Teacher’s responsibility vs school’s responsibility
Watt referred to the Levels of Adjustment framework – a model that teachers must now use to group students and make adjustments based on their needs.
These levels include:
• support provided with quality differentiated teaching practice
• supplementary adjustments
• substantial adjustments, and
• extensive adjustments.
IEUA-QNT Branch Executive member and teacher Luke Vanni said a needs-based approach would work well in theory, but how well the new funding arrangement will work in practice is yet to be seen.
“Teachers would be the first to agree that all students have varying needs, and an approach to funding that addresses the complexity of those needs is promising; however, what we don’t yet know is how the actual levels of funding, and allocation of funding, will help support our students, and help to equip teachers to address those needs,” Vanni said.
The Federal Government recommends teachers moderate with their colleagues to ensure checks and balance of adjustments are made for students.
It is assumed that schools would provide time release for teachers to perform this moderation – but there is no clear obligation for schools to do so.
There is also a recommendation that teachers take part in professional development in order to become familiar with the funding arrangement.

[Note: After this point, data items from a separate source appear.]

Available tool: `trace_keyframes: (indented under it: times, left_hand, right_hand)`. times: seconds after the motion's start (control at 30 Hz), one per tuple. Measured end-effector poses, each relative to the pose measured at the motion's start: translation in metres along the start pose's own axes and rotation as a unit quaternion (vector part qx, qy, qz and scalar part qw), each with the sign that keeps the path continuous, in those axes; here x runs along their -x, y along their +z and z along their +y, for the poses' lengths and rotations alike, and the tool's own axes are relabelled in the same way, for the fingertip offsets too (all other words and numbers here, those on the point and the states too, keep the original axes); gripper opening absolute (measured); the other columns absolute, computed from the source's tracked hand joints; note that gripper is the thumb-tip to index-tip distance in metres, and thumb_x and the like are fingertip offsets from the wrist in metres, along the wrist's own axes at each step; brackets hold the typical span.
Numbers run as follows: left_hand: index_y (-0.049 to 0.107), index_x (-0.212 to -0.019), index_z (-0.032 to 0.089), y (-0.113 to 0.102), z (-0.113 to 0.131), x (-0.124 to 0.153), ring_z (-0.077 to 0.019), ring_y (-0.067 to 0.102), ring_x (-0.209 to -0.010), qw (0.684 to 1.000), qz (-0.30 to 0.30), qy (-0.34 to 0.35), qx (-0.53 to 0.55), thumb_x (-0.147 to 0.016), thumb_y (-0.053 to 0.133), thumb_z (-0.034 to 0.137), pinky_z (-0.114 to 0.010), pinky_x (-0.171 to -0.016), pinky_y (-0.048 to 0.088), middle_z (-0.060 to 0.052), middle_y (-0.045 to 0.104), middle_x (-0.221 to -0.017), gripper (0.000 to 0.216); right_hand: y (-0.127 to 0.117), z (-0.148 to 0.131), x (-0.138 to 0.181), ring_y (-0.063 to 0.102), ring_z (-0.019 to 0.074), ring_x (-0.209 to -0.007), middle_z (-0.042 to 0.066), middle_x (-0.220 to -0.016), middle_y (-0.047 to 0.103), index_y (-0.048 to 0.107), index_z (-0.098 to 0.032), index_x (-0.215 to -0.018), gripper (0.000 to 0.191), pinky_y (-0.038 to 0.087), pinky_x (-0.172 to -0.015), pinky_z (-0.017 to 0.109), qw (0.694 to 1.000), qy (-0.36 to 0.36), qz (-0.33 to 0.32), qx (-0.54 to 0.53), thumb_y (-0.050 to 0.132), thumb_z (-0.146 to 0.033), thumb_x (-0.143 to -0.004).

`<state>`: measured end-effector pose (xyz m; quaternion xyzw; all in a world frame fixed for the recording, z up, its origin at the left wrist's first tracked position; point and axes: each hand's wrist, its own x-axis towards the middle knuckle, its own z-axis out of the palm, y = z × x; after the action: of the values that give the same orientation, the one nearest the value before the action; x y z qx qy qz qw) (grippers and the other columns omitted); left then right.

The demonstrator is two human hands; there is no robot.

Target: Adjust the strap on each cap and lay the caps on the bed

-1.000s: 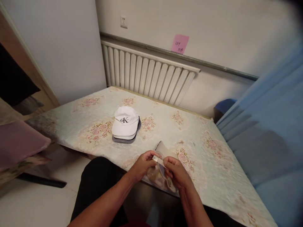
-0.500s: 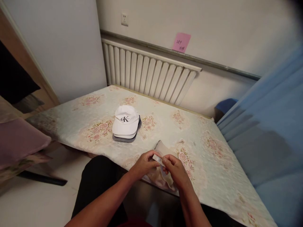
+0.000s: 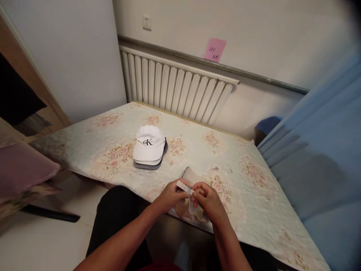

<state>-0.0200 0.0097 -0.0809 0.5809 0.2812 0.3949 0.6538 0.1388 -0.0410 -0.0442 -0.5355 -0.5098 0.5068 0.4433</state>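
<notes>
- Beige cap [image 3: 194, 176] at the lower middle of the frame, between both hands and over the near edge of the flowered cover, brim pointing up the frame, crown partly hidden behind the fingers
- Pale strap [image 3: 182, 184] with a small shiny piece along it, held above the cap, running slantwise from upper left to lower right
- Left hand [image 3: 169, 195] reaching in from the lower left, thumb and forefinger pinching the strap beside the shiny piece
- Right hand [image 3: 208, 199] reaching in from the lower right, thumb and forefinger pinching the strap at its lower right part, other fingers curled below
- Stack of caps [image 3: 149, 145] left of the frame's centre, well apart from the hands: white cap with dark lettering on top, another pale brim just under it, grey brim lowest
- Flowered cover [image 3: 194, 141] spread across the middle of the frame, under the stack
- White radiator [image 3: 169, 82] at the upper middle, below a grey pipe [image 3: 254, 75]; pink note [image 3: 215, 50] above, socket [image 3: 147, 22] farther left
- Blue curtain [image 3: 332, 158] down the right side; pink cloth [image 3: 28, 167] at the left edge
- Dark trousers [image 3: 118, 222] at the bottom, beneath the forearms
</notes>
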Motion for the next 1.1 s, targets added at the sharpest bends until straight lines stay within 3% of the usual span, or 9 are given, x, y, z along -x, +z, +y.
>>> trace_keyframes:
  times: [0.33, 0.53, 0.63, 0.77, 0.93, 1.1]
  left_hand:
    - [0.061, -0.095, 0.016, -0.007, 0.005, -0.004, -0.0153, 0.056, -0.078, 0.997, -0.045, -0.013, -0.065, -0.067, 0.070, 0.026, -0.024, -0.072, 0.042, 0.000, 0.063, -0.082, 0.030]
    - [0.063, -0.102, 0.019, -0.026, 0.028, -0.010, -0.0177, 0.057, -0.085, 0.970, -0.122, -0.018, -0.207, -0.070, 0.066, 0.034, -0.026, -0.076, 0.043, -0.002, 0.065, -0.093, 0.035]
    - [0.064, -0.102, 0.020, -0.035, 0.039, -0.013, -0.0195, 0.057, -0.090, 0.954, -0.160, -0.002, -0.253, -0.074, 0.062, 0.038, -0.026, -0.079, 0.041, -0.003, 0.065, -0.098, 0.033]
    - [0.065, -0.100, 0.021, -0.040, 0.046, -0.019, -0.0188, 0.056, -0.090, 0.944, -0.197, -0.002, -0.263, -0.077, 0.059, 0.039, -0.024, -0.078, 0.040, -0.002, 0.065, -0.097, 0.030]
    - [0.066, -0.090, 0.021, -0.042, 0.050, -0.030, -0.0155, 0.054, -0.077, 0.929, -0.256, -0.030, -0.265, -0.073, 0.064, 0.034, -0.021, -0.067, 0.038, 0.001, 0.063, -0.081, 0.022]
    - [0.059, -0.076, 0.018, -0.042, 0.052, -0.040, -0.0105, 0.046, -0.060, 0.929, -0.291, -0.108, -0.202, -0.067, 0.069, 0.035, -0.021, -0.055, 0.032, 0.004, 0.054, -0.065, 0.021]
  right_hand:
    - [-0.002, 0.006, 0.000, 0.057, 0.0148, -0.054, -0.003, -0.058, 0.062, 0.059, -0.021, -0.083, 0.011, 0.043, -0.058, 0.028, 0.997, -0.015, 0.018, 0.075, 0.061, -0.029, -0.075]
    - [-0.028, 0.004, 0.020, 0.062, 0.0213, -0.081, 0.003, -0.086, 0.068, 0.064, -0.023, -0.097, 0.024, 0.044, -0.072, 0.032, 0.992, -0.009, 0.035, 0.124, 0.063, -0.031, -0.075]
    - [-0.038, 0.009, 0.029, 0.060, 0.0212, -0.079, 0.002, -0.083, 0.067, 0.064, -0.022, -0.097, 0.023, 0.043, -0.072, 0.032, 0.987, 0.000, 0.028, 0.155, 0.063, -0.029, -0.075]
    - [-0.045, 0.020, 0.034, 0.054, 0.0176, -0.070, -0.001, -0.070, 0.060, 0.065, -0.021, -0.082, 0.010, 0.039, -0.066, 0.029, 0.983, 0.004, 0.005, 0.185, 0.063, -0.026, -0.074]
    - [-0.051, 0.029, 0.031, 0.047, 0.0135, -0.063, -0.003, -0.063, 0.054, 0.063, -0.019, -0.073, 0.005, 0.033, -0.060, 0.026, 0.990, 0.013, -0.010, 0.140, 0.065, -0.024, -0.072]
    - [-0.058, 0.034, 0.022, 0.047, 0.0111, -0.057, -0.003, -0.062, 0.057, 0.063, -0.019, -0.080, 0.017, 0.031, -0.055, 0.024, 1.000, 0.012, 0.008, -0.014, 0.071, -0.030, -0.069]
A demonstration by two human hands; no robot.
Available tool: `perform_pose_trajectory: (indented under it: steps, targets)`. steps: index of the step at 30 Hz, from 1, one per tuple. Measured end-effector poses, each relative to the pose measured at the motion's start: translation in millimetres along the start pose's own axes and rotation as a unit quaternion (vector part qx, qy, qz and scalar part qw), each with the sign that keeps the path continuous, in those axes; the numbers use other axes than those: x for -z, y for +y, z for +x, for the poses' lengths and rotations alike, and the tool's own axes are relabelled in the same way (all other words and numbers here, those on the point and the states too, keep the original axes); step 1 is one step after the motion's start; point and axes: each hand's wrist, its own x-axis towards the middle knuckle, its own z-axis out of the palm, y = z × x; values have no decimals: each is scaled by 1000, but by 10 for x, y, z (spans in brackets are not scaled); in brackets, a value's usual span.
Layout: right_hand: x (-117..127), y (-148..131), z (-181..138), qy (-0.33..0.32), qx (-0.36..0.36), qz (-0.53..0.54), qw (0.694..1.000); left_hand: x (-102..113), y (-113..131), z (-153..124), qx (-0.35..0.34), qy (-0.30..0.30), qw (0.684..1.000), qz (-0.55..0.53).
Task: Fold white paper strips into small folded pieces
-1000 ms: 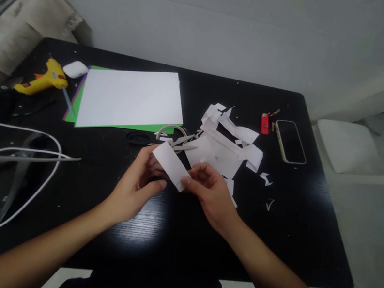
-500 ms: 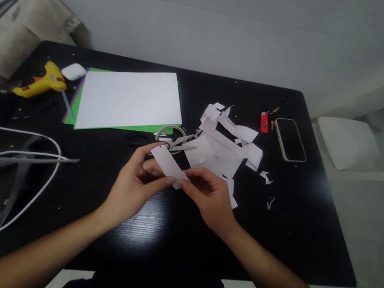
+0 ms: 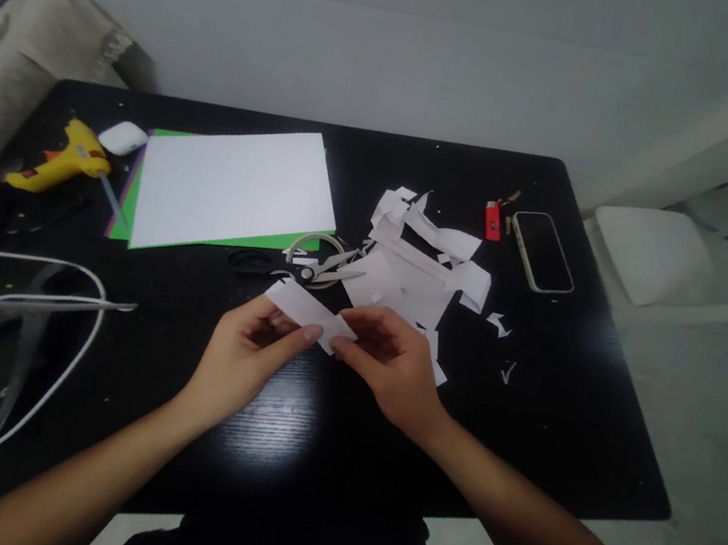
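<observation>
A small white strip of paper (image 3: 303, 305) is held above the black table between my two hands. My left hand (image 3: 248, 348) is closed on its left part, thumb on top and fingers behind. At the right end my right hand (image 3: 391, 361) pinches the paper between thumb and fingertips. Just beyond the strip lie open scissors (image 3: 329, 269) with black handles, beside a roll of tape (image 3: 295, 247). White paper scraps (image 3: 415, 281) are heaped behind my right hand, some of them partly hidden by it.
White sheets (image 3: 239, 186) lie over green paper (image 3: 219, 241) at the back left. Near them are a yellow glue gun (image 3: 65, 162) and a white case (image 3: 123, 137). White cable (image 3: 93, 330) loops at the left. A red lighter (image 3: 492, 221) and a phone (image 3: 543, 252) lie at the right.
The paper strip has turned flatter and closer to level in my hands, its left end lower. Both hands keep hold of it. The whole view has shifted slightly.
</observation>
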Motion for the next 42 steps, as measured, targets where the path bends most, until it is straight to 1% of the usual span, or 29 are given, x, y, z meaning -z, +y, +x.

Again, while a policy initiative is implied for schools on a local level, there is no clear obligation for employers to provide time release for this knowledge development.
“There is a problematic notion that seems to permeate education today: that infinite time is available – that teachers can continue to take on extra tasks with little to no consequence,” Vanni said.

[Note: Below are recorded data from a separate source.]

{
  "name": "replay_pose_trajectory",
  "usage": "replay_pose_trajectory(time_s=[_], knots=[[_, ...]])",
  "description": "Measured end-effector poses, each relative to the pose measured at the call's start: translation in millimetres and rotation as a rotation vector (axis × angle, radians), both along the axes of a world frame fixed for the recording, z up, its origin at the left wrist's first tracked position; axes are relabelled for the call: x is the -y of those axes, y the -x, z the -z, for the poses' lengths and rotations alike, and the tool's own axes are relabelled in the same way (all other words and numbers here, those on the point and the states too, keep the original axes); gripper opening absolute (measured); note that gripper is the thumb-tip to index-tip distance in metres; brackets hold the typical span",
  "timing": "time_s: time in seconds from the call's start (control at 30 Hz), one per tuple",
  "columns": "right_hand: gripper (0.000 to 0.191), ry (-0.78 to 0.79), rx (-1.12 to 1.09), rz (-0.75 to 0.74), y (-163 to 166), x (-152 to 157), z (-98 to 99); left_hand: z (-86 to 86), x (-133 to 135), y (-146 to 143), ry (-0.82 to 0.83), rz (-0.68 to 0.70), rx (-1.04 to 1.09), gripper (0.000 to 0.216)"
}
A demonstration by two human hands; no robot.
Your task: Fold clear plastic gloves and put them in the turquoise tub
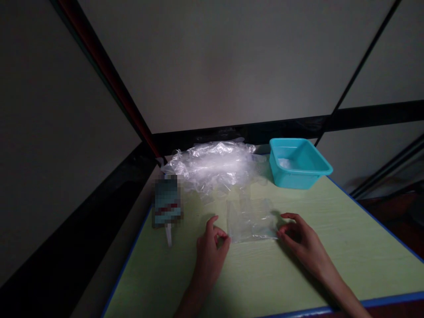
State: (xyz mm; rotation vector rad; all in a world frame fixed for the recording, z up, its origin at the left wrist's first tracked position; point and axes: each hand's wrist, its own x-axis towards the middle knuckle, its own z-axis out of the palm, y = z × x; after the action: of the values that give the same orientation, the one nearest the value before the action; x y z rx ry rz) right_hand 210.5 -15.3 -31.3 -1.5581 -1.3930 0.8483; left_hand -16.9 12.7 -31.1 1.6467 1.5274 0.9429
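A thin, see-through plastic glove (250, 223) lies flat on the table, its finger-like strips pointing away from me and its straight edge nearest me. At that edge's left corner, my left hand (212, 247) pinches the plastic between thumb and fingertip. My right hand (303, 245) has its thumb and index finger closed at the right corner. Behind the glove spreads a crumpled heap of similar clear plastic (215, 168), glossy under the light.
A turquoise plastic basin (293, 176) stands at the back right with something whitish inside. On the left is a blurred-out dark greenish pack (167, 201), a white strip (168, 235) sticking out towards me. The pale green table (265, 282) has blue edging; a panelled wall (232, 66) rises behind.
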Motion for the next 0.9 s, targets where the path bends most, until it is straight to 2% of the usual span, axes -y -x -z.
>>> replay_pose_trajectory(time_s=[0.17,0.63,0.9], knots=[[0.035,-0.010,0.068,0.002,0.7,-0.6,0.8,0.7,0.5,-0.1,-0.012,0.001,0.008,0.045],[0.035,0.006,0.057,-0.027,-2.0,-0.2,3.8,-3.9,0.6,0.7,0.025,-0.030,0.014,0.049],[0.030,-0.038,0.175,-0.039,-2.0,1.0,5.8,-4.9,2.0,-1.6,0.028,-0.044,-0.003,0.052]])
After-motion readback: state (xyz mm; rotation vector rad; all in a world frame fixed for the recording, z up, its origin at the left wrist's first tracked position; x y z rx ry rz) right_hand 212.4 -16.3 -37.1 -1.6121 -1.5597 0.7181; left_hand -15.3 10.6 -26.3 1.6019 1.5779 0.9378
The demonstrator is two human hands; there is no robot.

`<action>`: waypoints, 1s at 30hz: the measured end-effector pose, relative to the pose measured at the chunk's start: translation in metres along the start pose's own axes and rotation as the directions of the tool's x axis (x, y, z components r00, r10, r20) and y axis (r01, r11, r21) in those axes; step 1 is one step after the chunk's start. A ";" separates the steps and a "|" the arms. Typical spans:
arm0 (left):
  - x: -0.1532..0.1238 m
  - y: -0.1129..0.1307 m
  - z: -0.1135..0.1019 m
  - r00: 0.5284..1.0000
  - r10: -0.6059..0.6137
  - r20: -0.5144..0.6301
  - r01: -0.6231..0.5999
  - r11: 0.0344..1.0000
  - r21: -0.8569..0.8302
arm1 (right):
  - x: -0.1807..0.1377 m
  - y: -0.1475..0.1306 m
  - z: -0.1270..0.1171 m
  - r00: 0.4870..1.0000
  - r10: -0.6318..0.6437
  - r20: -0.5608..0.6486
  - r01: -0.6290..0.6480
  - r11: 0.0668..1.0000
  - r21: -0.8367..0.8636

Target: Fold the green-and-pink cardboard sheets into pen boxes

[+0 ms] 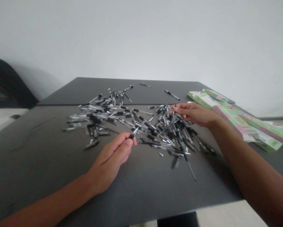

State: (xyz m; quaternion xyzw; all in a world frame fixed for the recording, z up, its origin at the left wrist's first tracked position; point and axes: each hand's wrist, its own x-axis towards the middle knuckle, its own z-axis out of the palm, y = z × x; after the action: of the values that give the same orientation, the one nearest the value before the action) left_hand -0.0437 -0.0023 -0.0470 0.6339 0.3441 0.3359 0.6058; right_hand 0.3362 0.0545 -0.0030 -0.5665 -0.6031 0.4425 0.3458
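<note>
My left hand (117, 160) is closed around a pen (133, 133), whose black grip and silver cone tip point up and away from me. The rest of that pen is hidden in the palm. Over the right-hand heap of pens (179, 132), my right hand (190, 113) pinches with thumb and fingertips. A small, dark, thin piece shows at those fingertips, too small to name. The heap holds clear-barrelled pens with black grips, lying at all angles. A loose silver pen tip (161, 154) lies on the table in front of it.
Another spread of pens and pen parts (96, 116) covers the left middle of the dark table (49, 164). One pen (172, 94) lies apart near the back. Green and pink cardboard boxes (240, 119) are stacked at the right. A black chair (9, 85) stands left, a white wall behind.
</note>
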 end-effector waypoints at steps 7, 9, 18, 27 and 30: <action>-0.001 0.002 0.000 1.000 0.003 0.006 -0.003 1.000 -0.023 | -0.003 -0.013 0.034 0.960 -0.271 0.069 0.276 0.959 -0.064; 0.000 0.002 0.000 1.000 0.005 0.006 -0.005 1.000 -0.026 | -0.005 -0.014 0.042 0.951 -0.288 0.114 0.293 0.955 -0.038; -0.004 0.002 -0.001 1.000 0.021 0.013 -0.022 0.997 0.074 | -0.029 -0.035 0.083 0.943 -0.326 0.058 0.331 0.936 -0.123; -0.006 0.022 -0.002 0.984 0.155 0.092 -0.177 0.924 0.339 | -0.053 -0.067 0.110 0.798 -0.601 -0.045 0.597 0.798 -0.081; -0.007 0.027 -0.003 0.971 0.219 0.097 -0.239 0.880 0.411 | -0.054 -0.069 0.107 0.757 -0.653 -0.018 0.647 0.754 -0.114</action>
State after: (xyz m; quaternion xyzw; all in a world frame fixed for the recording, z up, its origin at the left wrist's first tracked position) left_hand -0.0490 -0.0069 -0.0201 0.7931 0.3163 0.3082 0.4195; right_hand 0.2179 -0.0121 0.0259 -0.3508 -0.7737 0.2476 0.4659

“Allowing for the professional judgements of teachers to be the basis of funding in this regard is a step in the right direction – and there is nothing inherently wrong with funding students based on their level of need.
“However, teachers are often left to manage their desire and duty to support their students with additional needs, in conflict with their capacity to do so with limited resources and time.
“Are teachers in the best positions to make these judgements of their students?
“Are they allowed the time and resources to be able to do this?
Vanni said transparency is key.
“There needs to be a transparent process where the resources coming into the school for those individual students are then allocated in a way that can be seen to directly address their needs.
“It also needs to be made clear that schools will support their staff in participating in relevant training, and providing time release where necessary.”
Does NDIS play a role?
The National Disability Insurance Scheme (NDIS) is a ‘bucket’ of federal funding that is detached from the education context once a child begins formal school.
That is – if a child’s need is related to their education, it should be captured through the NCCD. All needs supposedly unrelated to education should be addressed through the NDIS.
But anyone who understands the nature of a disability would know that it’s not easy, nor is it necessarily productive, to silo the needs of children as being related to school education, or as unrelated.
Dr Ben Whitburn, co-author of The policy problem: the National Disability Insurance Scheme (NDIS) and implications for access to education, said that while placing funding in the hands of individuals is a progressive policy move, having these separate buckets of funding creates missed opportunities to properly support young people with disabilities.